Remote AS2 Server
A Remote AS2 Server is a type of Endpoint that represents your partner's AS2 Receiver. It is used by UDMG to initiate secure file uploads to your partner's system over the AS2 protocol.
This Endpoint type defines the connection, authentication, and security parameters required for outbound AS2 communications. It functions as the Destination Endpoint within a Pipeline of type UDMG as AS2 Client.
Before You Begin
Partner AS2 Address (URL)
The Partner AS2 Address (URL) defines the HTTPS endpoint of the external AS2 server operated by your trading partner. UDMG uses this address to initiate outbound AS2 connections for file delivery.
This field must contain a valid, fully qualified HTTPS URL, typically including the partner's AS2 endpoint path (for example, https://partner.example.com/as2/receive). The URL should be provided by your partner as part of their AS2 connection configuration.
Local and Remote Partner AS2 Identifier
AS2 identifiers uniquely represent each participant in an AS2 exchange. In every message, these values populate the HTTP headers AS2-From and AS2-To to identify the sender and receiver.

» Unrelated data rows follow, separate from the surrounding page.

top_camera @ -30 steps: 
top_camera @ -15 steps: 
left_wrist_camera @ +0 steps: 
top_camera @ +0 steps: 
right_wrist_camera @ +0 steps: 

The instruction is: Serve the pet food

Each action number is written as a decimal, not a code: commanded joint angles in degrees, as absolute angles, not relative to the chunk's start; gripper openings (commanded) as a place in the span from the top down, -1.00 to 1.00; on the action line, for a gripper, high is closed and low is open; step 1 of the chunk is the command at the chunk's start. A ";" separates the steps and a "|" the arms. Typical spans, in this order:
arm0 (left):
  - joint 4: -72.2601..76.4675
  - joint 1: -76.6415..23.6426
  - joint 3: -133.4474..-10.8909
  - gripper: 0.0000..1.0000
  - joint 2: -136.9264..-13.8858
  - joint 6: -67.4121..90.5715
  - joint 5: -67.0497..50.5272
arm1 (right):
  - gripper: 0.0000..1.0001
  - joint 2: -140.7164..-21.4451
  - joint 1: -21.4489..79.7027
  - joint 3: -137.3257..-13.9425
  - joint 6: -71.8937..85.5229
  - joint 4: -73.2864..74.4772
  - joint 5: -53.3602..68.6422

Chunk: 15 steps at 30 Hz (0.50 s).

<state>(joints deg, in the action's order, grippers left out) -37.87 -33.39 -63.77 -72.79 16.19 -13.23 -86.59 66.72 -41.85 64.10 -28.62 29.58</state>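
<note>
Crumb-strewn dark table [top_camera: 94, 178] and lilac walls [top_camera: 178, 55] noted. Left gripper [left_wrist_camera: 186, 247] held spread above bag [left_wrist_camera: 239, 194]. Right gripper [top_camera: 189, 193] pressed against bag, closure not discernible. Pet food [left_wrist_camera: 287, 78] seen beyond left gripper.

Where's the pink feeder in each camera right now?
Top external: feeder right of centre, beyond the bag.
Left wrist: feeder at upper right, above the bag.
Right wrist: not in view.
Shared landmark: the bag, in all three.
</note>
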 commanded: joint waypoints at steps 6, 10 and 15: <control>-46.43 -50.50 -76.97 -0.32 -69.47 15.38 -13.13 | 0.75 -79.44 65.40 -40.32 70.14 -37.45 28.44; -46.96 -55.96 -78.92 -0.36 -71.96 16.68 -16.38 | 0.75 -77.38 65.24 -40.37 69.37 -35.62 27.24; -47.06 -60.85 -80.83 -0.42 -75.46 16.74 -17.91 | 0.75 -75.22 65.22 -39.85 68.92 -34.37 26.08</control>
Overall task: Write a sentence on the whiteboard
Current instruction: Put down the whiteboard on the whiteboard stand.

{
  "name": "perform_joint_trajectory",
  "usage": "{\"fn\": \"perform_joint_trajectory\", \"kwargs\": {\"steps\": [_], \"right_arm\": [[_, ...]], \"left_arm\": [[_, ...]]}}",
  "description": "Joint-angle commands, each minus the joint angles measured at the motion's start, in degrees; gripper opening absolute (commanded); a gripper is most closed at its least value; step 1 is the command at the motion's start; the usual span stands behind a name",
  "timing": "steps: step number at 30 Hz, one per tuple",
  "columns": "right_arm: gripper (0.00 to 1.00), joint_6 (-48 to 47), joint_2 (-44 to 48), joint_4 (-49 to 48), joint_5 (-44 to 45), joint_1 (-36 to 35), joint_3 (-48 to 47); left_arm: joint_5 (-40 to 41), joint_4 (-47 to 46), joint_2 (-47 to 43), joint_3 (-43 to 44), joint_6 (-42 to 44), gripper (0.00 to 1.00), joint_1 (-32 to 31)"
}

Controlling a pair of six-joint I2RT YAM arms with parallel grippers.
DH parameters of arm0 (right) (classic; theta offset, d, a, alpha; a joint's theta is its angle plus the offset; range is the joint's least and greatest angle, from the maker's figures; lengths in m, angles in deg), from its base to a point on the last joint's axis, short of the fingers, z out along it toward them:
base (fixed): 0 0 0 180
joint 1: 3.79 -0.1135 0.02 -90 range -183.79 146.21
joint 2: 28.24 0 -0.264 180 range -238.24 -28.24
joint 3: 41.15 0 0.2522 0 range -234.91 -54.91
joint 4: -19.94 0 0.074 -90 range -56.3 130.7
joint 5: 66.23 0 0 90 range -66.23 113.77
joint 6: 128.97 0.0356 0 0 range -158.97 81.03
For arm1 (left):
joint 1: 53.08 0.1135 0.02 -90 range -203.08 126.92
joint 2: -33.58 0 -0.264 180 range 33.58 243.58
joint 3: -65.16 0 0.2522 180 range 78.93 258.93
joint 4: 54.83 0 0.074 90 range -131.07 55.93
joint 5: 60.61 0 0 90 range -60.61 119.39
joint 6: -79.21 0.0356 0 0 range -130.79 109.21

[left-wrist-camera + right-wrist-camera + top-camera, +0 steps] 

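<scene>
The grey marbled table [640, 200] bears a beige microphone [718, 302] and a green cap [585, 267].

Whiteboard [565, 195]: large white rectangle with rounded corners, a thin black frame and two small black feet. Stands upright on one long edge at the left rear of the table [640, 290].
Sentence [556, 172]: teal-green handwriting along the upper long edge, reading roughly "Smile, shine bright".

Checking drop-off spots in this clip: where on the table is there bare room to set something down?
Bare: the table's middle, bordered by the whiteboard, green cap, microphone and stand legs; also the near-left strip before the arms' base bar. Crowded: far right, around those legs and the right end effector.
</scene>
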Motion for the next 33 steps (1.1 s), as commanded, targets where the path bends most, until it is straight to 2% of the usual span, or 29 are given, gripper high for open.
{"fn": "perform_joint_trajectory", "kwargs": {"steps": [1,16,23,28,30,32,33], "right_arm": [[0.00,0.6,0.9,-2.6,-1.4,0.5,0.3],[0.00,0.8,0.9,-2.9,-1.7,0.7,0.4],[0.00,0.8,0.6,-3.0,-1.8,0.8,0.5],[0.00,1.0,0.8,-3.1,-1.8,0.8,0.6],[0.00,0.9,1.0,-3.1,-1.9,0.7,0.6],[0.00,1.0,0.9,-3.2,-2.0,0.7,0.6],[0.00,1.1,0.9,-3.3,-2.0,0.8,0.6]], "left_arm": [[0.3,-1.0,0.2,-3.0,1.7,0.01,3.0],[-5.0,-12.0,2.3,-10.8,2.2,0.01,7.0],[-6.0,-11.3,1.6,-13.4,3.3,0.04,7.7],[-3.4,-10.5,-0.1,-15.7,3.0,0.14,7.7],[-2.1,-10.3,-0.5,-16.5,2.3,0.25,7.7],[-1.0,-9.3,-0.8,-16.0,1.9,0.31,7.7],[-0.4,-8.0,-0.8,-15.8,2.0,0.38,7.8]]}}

- Local AS2 Identifier: The ID that identifies your organization in outgoing AS2 messages (sent in the
AS2-Fromheader). It must match the identifier configured in your partner's AS2 Receiver for UDMG. - Remote Partner AS2 Identifier: The ID that identifies your partner (sent in the
AS2-Toheader). It must match the identifier your partner's AS2 Receiver uses to represent itself.
Both identifiers are case-sensitive and must exactly match your partner's configuration to avoid message rejection.
Local Private Key and Local X.509 Certificate
AS2 relies on digital signatures and encryption to secure message delivery. Two credentials are required in a Remote AS2 Server Endpoint to establish trust and message integrity:
- Credentials Name (Local Private Key): The private key used by UDMG to sign outbound AS2 messages and decrypt incoming MDNs.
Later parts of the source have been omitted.